A major U.S. detainment facility is in Guantanamo Bay, Cuba. The facility is operated by Joint Task Force Guantanamo since 2002 at Guantanamo Bay Naval Base, which is on the shore of Guantánamo Bay. The detainment areas consist of three camps: Camp Delta (which includes Camp Echo), Camp Iguana, and Camp X-Ray, the last of which has been closed. The facility is often referred to as Guantanamo, or Gitmo.

After the Justice Department advised that the Guantanamo Bay Detention Camp could be considered outside U.S. legal jurisdiction, prisoners captured in Afghanistan were moved there beginning in early 2002. After the Bush administration asserted that detainees were not entitled to any of the protections of the Geneva Conventions, the U.S. Supreme Court ruled in Hamdan v. Rumsfeld on June 29, 2006, that they were entitled to the minimal protections listed under Common Article 3 of the Geneva Conventions. Following this, on July 7, 2006, the Department of Defense issued an internal memo stating that prisoners would in the future be entitled to protection under Common Article 3. The detainees held as of June 2008 have been classified by the United States as

"enemy combatants".

On January 22, 2009, the White House announced that President Barack Obama had signed an order to suspend the proceedings of the Guantanamo military commission for 120 days and that the detention facility would be shut down within the year. But as of January 2012, the Guantanamo camp is still operating.

On January 29, 2009, a military judge at Guantanamo rejected the White House request in the case of Abd al-Rahim al-Nashiri, creating an unexpected challenge for the administration as it reviews how America puts Guantanamo detainees on trial.

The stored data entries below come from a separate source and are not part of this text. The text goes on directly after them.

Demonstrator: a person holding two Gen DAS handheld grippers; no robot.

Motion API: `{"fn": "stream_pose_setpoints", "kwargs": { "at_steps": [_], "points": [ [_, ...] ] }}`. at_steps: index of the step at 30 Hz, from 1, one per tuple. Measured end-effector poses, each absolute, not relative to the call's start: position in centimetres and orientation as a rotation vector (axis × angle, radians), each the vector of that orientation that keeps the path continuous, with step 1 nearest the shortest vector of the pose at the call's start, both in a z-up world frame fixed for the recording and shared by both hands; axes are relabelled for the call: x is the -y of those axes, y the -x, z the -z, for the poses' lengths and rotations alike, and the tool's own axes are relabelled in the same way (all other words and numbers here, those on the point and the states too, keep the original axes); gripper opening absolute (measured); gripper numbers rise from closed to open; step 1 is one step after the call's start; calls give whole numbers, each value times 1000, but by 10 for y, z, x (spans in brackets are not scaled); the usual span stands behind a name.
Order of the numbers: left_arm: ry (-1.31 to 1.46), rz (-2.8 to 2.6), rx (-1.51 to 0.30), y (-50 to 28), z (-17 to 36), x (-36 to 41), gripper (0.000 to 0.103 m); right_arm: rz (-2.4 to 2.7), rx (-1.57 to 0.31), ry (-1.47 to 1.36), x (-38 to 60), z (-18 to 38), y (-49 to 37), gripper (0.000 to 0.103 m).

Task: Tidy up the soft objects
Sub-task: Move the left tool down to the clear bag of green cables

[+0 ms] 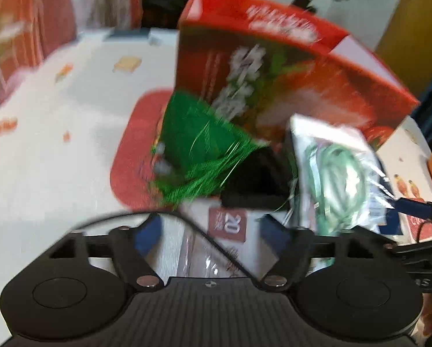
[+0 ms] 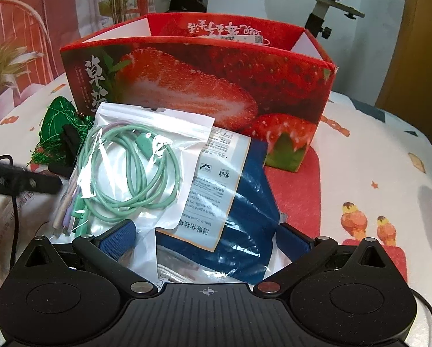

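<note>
Blue packet (image 2: 244,202) in right view, left blurred

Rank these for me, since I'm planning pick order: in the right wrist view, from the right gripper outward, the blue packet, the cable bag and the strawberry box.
1. Blue packet, between the right gripper fingers.
2. Cable bag, just left, overlapping it.
3. Strawberry box, upright behind both.
</note>
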State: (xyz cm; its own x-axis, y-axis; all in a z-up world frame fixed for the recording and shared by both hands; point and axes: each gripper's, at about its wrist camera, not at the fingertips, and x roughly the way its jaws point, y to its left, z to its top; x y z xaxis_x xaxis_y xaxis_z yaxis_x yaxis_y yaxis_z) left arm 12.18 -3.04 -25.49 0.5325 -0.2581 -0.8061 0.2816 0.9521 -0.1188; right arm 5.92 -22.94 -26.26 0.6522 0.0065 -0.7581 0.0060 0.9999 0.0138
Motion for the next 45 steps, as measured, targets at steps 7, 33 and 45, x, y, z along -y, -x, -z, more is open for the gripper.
{"fn": "stream_pose_setpoints", "kwargs": {
  "at_steps": [7,33,45],
  "points": [
    [-15,431,-858,-113,216,42,54,-5,-866,28,226,260,-61,103],
    [-117,296,-1037,-148,220,-31,70,-16,-875,24,227,260,-63,103],
    [2,537,-894,-133,199,25,43,-34,-884,63,225,254,-65,100]
  ]
}}
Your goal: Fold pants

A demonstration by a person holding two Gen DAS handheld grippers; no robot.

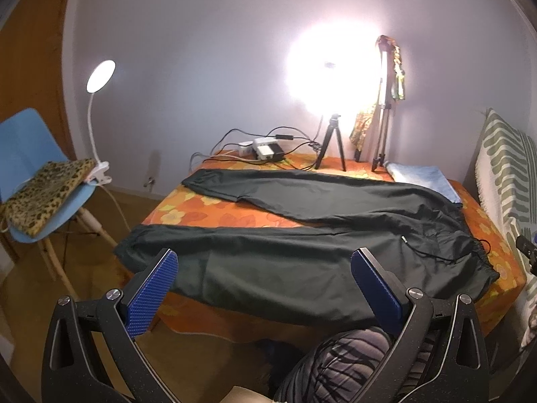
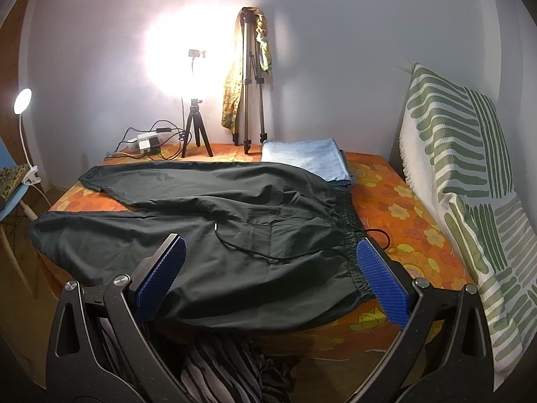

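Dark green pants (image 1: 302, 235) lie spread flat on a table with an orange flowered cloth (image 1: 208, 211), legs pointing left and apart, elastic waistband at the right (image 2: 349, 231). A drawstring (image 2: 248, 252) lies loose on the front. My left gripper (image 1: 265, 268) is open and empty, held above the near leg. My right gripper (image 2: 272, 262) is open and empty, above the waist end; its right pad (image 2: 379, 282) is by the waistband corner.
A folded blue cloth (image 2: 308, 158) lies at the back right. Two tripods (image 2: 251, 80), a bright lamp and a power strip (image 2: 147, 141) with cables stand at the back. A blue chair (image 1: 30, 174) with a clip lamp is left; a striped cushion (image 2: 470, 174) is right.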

President Barack Obama issued a Presidential Memorandum dated December 15, 2009, ordering the preparation of the Thomson Correctional Center, in Thomson, Illinois, so as to enable the transfer of Guantanamo prisoners there.

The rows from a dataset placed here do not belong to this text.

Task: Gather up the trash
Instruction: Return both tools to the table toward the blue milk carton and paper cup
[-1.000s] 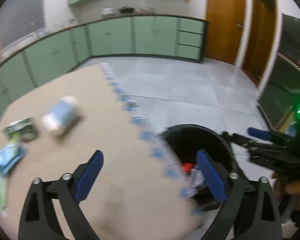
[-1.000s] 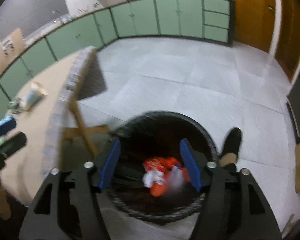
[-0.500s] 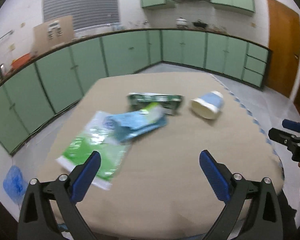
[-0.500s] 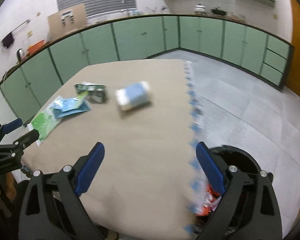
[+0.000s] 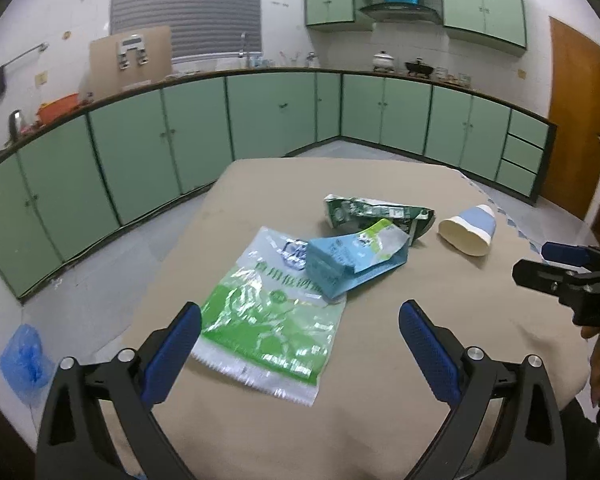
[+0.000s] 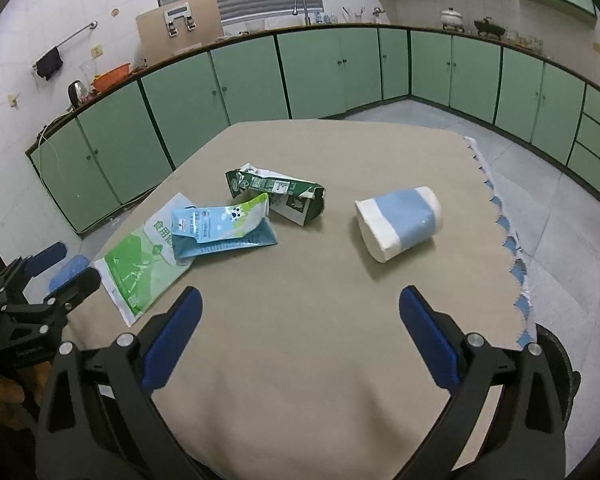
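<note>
Two grippers have swung from the bin back to the table: left gripper (image 5: 300, 340) and right gripper (image 6: 300, 330), its jaws just widened, gape empty. Paper cup (image 6: 398, 224), green bag (image 5: 268, 320), blue pouch (image 5: 352, 260) and carton (image 5: 376, 216) await collection.

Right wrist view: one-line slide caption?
Open right gripper above table with paper cup, carton and two pouches left.

"食用" on green bag (image 6: 140, 264)
</note>
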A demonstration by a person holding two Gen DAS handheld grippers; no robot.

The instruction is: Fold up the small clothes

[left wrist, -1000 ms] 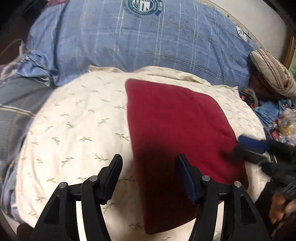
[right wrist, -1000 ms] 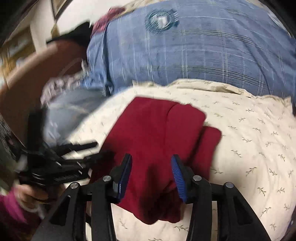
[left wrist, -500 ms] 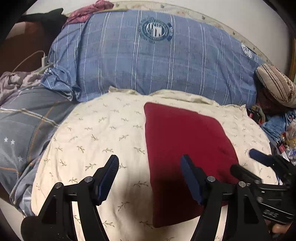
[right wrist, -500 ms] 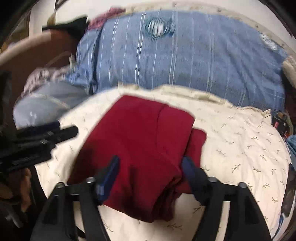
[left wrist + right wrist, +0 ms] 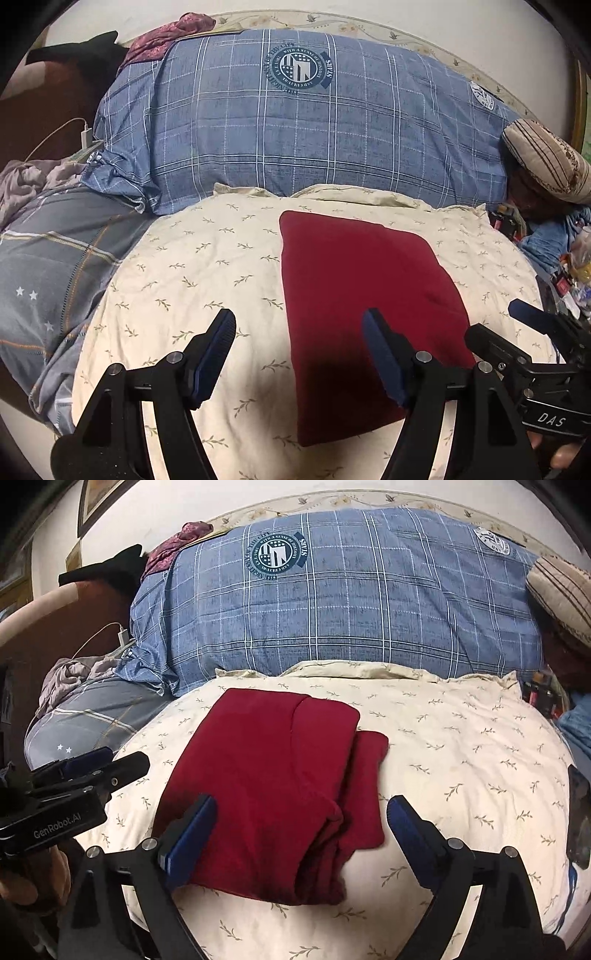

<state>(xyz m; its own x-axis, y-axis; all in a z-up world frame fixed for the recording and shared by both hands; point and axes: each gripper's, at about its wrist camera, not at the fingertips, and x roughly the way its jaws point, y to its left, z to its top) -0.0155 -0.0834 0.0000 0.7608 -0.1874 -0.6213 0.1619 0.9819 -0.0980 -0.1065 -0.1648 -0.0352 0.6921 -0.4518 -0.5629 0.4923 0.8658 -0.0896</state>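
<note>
Both your claws hang apart, empty: left claw (image 5: 299, 354), right claw (image 5: 301, 834). The folded red garment (image 5: 273, 775) lies flat on the cream leaf-print pillow (image 5: 461, 757), looking finished, so nothing needs gripping.

Red garment's (image 5: 362, 314) near edge hidden behind left claw (image 5: 299, 354) — clutter (image 5: 569, 273) at right unreadable.

Folded garment (image 5: 354, 306) lies on cushion (image 5: 192, 280), pillow (image 5: 295, 125) behind.
</note>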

====Proceedings: Comparison with the American justice system====

Broadly speaking, the United States has two parallel justice systems, with laws, statutes, precedents, rules of evidence, and paths for appeal. Under these justice systems prisoners have certain rights. They have a right to know the evidence against them; they have a right to protect themselves against self-incrimination; they have a right to legal counsel; they have a right to have the witnesses against them cross-examined.

These two justice systems are the judicial branch of the U.S. government, and a slightly streamlined justice system named the Uniform Code of Military Justice, or UCMJ, for people under military jurisdiction. People undergoing a military court martial are entitled to the same basic rights as those in the civilian justice system.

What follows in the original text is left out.